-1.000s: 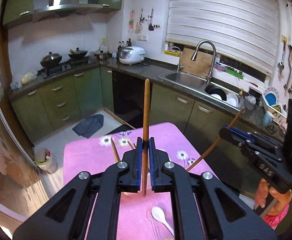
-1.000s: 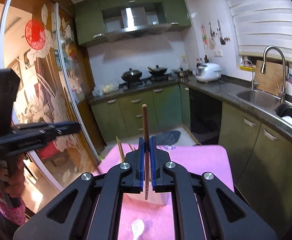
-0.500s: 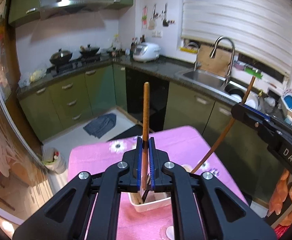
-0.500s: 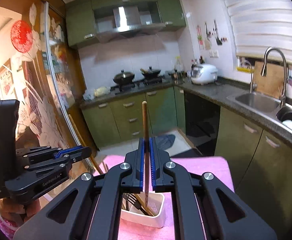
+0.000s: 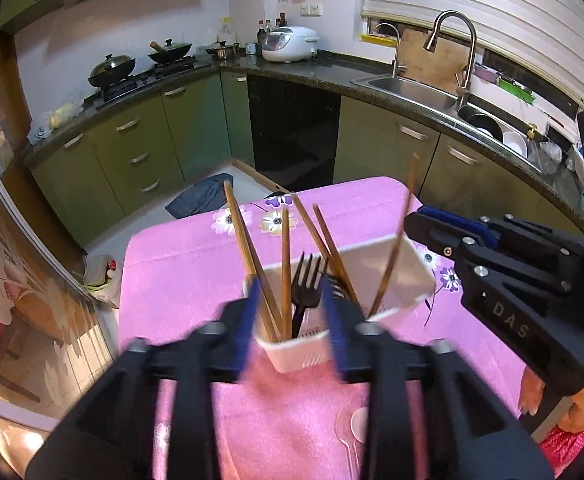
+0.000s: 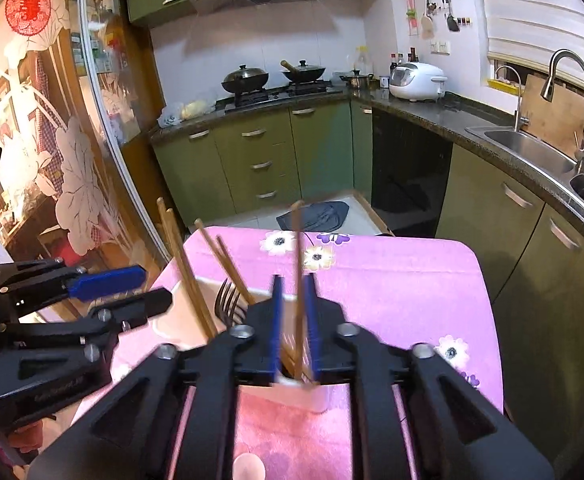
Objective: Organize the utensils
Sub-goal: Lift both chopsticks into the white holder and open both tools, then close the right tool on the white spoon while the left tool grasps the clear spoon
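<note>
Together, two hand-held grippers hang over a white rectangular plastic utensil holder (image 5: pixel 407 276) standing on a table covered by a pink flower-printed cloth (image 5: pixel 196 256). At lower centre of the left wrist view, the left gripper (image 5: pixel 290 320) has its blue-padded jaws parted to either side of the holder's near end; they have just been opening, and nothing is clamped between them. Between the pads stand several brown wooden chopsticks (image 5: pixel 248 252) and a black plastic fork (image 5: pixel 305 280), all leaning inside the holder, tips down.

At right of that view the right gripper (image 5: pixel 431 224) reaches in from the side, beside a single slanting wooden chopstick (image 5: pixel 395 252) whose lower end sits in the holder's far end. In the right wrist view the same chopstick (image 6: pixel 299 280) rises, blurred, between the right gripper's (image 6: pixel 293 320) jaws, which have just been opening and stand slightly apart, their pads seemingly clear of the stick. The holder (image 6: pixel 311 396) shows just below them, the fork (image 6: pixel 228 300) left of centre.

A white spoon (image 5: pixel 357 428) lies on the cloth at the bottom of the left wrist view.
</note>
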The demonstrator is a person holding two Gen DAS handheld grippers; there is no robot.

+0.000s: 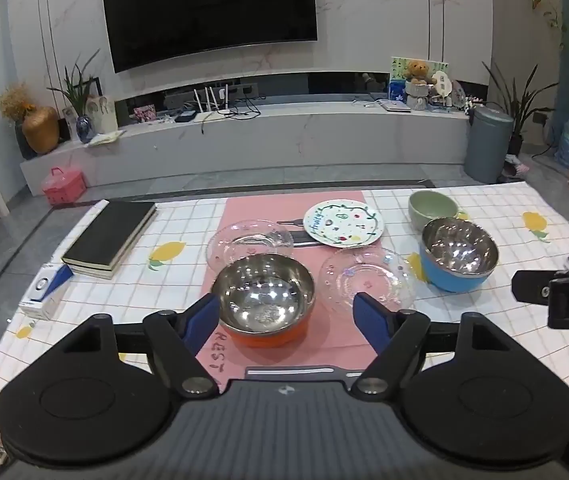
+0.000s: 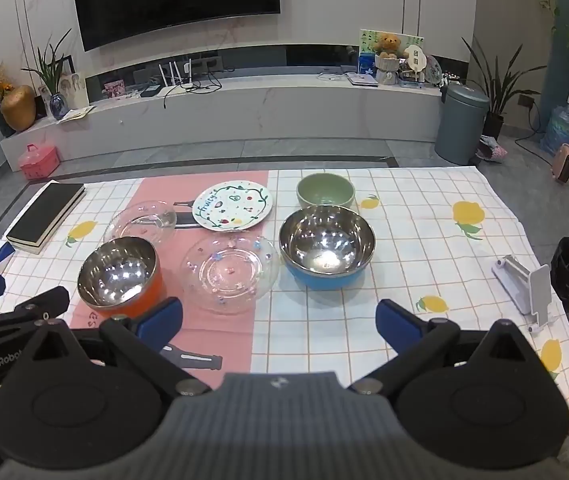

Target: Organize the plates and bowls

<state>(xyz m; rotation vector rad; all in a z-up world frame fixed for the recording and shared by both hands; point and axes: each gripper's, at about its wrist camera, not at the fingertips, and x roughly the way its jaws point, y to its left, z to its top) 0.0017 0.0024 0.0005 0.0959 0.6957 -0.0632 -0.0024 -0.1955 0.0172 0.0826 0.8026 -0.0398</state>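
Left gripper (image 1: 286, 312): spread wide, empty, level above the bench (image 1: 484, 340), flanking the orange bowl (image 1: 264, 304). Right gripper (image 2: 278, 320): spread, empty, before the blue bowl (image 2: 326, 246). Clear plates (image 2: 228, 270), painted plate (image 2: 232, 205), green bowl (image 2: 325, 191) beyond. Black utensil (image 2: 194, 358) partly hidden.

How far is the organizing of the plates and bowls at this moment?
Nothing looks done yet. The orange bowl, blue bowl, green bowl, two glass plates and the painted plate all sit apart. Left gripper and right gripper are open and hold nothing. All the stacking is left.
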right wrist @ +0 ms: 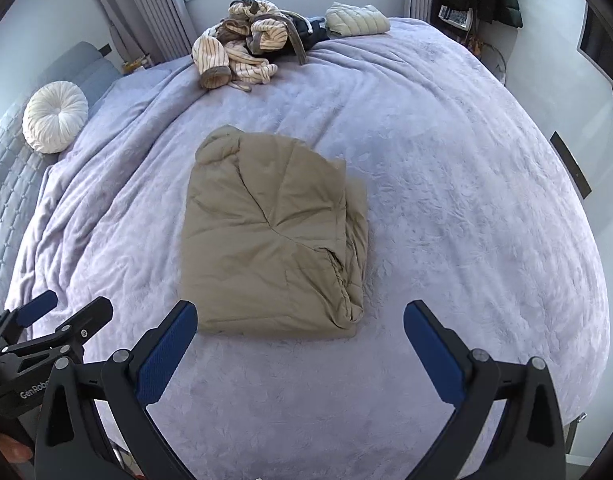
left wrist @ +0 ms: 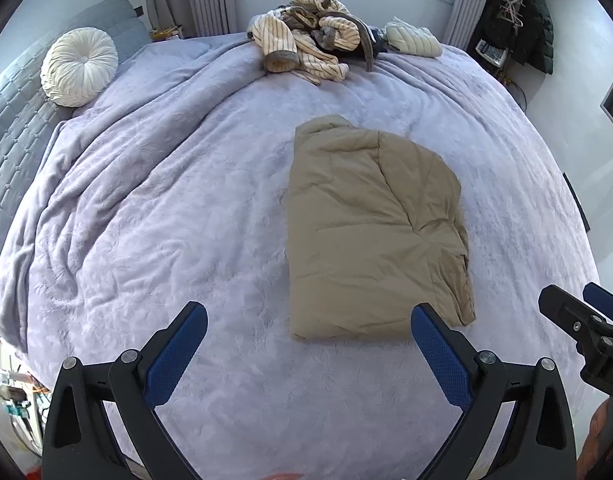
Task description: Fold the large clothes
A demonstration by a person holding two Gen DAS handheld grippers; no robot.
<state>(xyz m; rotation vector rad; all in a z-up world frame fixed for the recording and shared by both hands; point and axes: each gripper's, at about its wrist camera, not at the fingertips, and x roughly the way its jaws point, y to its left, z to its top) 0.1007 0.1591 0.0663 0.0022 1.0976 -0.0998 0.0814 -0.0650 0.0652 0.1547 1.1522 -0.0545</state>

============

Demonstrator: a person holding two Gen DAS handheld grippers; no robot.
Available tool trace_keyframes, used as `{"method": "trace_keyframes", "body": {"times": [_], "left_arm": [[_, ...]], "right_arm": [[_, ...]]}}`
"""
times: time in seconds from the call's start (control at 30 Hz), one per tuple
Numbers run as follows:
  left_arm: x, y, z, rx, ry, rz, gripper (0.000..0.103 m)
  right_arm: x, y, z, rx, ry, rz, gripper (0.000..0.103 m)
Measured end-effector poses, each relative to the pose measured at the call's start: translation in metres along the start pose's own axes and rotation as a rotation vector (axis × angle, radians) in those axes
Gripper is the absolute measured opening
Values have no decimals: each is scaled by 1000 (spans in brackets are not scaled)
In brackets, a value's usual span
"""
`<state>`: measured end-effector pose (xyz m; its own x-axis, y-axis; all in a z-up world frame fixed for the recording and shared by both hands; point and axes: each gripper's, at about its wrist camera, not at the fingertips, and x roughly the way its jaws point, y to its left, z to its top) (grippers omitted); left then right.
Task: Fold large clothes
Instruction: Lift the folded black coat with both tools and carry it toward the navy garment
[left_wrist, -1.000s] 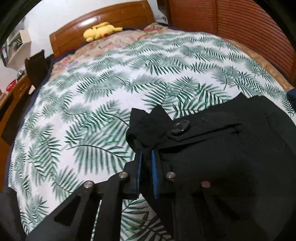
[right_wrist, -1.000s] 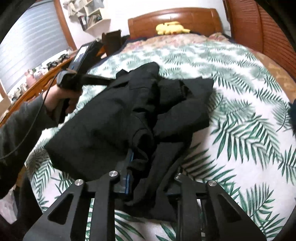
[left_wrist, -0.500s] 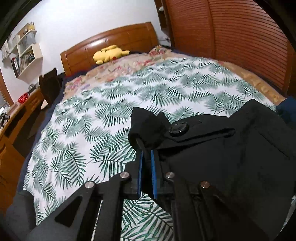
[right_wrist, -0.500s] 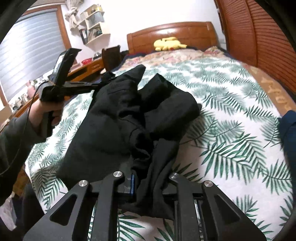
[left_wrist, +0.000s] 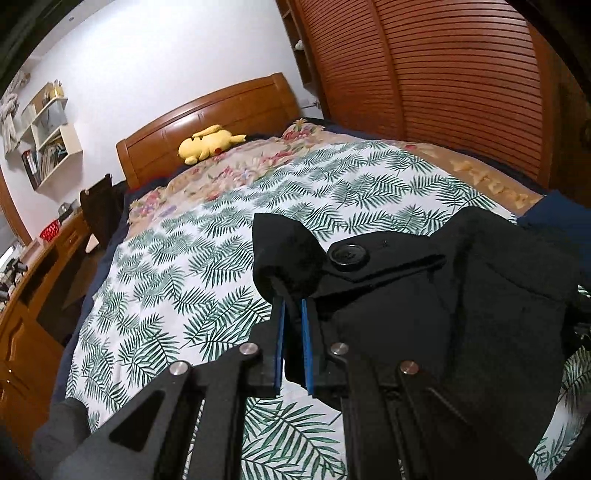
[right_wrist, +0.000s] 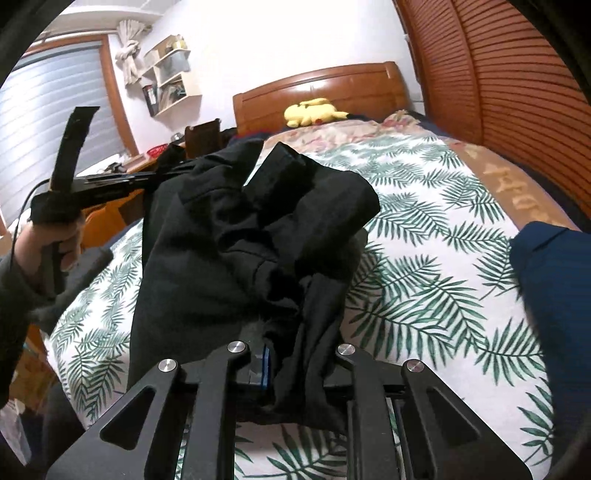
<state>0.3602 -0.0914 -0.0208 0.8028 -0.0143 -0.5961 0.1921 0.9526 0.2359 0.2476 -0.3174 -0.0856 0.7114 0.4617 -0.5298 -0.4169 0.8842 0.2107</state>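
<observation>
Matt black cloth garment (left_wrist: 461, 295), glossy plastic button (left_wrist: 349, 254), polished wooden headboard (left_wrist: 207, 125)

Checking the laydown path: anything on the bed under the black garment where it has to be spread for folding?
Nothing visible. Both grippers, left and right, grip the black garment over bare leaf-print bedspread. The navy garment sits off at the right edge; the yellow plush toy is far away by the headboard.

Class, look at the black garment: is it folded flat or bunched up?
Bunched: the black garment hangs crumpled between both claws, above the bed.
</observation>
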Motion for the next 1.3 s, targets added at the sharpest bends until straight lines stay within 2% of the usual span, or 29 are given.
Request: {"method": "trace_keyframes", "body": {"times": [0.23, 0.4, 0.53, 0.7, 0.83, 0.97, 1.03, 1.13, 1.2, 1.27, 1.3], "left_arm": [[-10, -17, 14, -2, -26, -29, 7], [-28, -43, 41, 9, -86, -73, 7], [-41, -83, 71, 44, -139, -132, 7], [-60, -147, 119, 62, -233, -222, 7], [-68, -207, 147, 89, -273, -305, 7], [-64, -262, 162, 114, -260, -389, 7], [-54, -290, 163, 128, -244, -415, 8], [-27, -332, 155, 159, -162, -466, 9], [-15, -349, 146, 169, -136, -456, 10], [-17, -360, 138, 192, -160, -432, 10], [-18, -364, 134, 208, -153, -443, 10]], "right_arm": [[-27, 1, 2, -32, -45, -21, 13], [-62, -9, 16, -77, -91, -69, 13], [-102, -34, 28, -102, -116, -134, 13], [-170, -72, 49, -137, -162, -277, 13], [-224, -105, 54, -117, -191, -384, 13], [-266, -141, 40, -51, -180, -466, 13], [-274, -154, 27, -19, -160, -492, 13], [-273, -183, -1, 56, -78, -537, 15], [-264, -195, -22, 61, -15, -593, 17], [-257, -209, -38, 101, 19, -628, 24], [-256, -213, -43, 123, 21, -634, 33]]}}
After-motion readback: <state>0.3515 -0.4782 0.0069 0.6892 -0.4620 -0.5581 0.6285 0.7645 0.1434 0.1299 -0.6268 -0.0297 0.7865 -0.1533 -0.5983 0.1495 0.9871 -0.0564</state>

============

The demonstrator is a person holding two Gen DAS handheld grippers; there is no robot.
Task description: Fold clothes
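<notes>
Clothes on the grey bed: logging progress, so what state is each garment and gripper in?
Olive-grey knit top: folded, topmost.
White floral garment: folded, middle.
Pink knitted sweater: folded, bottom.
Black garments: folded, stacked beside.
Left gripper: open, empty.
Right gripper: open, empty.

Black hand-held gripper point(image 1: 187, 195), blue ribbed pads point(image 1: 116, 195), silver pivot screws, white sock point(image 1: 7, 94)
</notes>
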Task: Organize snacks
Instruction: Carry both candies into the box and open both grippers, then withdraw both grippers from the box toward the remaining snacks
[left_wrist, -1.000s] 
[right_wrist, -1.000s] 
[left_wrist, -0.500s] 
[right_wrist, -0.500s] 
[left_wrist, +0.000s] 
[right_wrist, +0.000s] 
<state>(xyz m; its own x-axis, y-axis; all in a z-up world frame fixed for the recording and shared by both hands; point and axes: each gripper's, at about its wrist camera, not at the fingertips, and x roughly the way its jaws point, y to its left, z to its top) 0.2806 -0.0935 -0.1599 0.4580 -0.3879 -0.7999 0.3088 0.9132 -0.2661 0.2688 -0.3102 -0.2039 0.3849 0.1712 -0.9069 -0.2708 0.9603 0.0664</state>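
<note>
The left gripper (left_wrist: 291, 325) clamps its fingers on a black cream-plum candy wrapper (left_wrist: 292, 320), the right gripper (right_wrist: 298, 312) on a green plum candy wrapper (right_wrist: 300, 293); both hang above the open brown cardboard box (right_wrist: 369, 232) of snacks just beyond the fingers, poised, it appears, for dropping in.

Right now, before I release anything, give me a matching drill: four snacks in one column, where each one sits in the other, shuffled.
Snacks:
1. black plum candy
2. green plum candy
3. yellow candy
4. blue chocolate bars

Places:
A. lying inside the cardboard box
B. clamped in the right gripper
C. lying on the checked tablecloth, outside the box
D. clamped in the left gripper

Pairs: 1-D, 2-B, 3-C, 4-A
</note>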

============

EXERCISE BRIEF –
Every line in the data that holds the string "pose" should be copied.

EXERCISE RESPONSE –
Measured end-effector poses, each relative to the pose measured at the call's start: translation in metres along the start pose's own axes and rotation as a rotation vector (axis × angle, radians) in those axes
`<state>`: measured end-effector pose (xyz m; its own x-axis, y-axis; all in a z-up world frame fixed for the recording and shared by both hands; point and axes: each gripper's, at about its wrist camera, not at the fingertips, and x roughly the way its jaws point, y to its left, z to its top) (grippers omitted); left then right.

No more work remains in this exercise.